====== Data shown

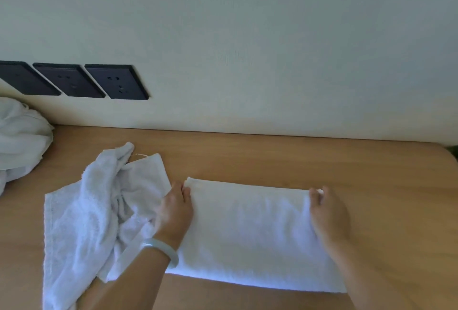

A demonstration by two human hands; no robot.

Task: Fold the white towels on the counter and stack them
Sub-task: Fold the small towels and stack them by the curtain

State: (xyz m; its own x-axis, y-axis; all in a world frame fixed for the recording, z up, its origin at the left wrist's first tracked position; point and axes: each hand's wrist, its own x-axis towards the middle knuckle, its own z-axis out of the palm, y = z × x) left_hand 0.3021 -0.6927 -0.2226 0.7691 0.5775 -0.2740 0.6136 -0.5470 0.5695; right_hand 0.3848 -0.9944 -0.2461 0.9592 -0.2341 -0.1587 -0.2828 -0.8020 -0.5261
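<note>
I log left grip (174, 206) and right grip (327, 210) pinching far corners of folded white towel (247, 230) on bench (272, 158).

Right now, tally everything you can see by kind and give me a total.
White towels: 2, the folded towel and the crumpled towel
White fabric heap: 1
Black wall plates: 3
Hands: 2, left hand and right hand
Pale green bangle: 1
Wooden counter: 1
Total: 10
</note>
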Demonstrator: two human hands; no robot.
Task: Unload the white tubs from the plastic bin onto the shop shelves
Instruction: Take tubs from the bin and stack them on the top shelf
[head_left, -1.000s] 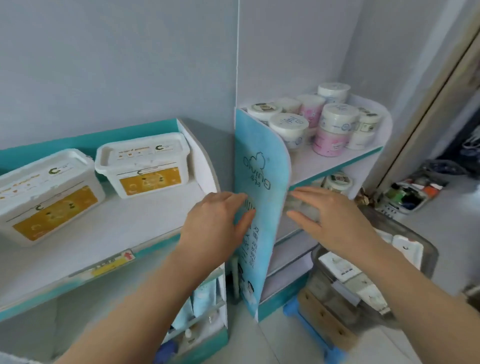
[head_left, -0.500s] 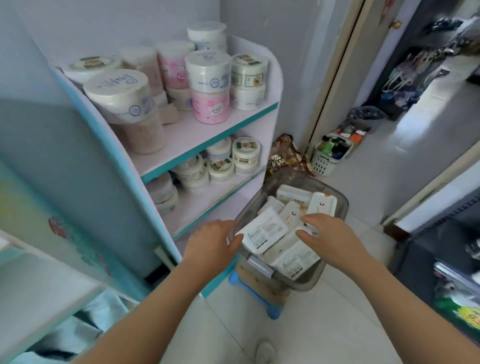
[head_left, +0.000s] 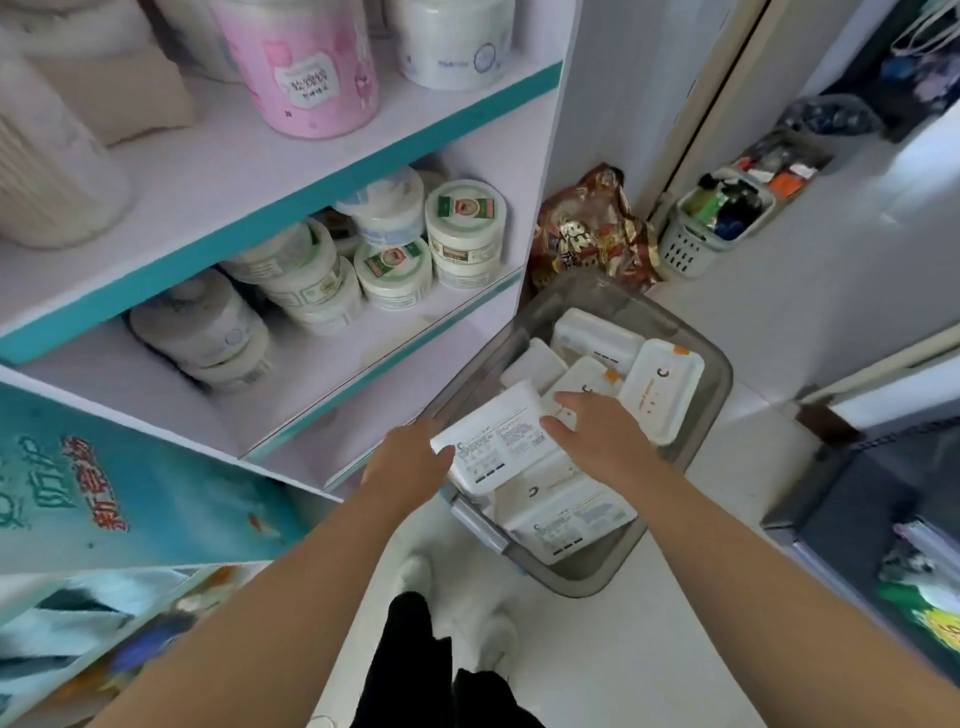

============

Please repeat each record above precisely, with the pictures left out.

**Expected answer:**
A demonstration by two human hands; no robot.

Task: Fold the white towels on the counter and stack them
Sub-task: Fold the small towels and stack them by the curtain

State: (xyz m; its own x-axis, y-axis; all in a world frame fixed for the recording, z up, its origin at the left wrist's first tracked position; point and axes: each hand's wrist, its own x-axis towards the middle knuckle, its own z-axis out of the palm, y = z × x) left_hand 0.3021 -0.6927 -0.2226 0.7691 0.5775 -0.2740 0.6136 -0.5470 0.5695; right_hand 0.3848 -0.9944 -0.2461 0.9592 -0.2341 -0.1587 -0.2828 -0.8020 -0.5261
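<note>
I log left grip (174, 206) and right grip (327, 210) pinching far corners of folded white towel (247, 230) on bench (272, 158).

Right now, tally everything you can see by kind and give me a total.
White towels: 2, the folded towel and the crumpled towel
White fabric heap: 1
Black wall plates: 3
Hands: 2, left hand and right hand
Pale green bangle: 1
Wooden counter: 1
Total: 10
</note>
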Demonstrator: two human hands; no robot.
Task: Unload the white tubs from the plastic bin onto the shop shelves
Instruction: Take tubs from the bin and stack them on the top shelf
[head_left, -1.000s] 
[head_left, -0.500s] 
[head_left, +0.000s] 

The full answer has been given.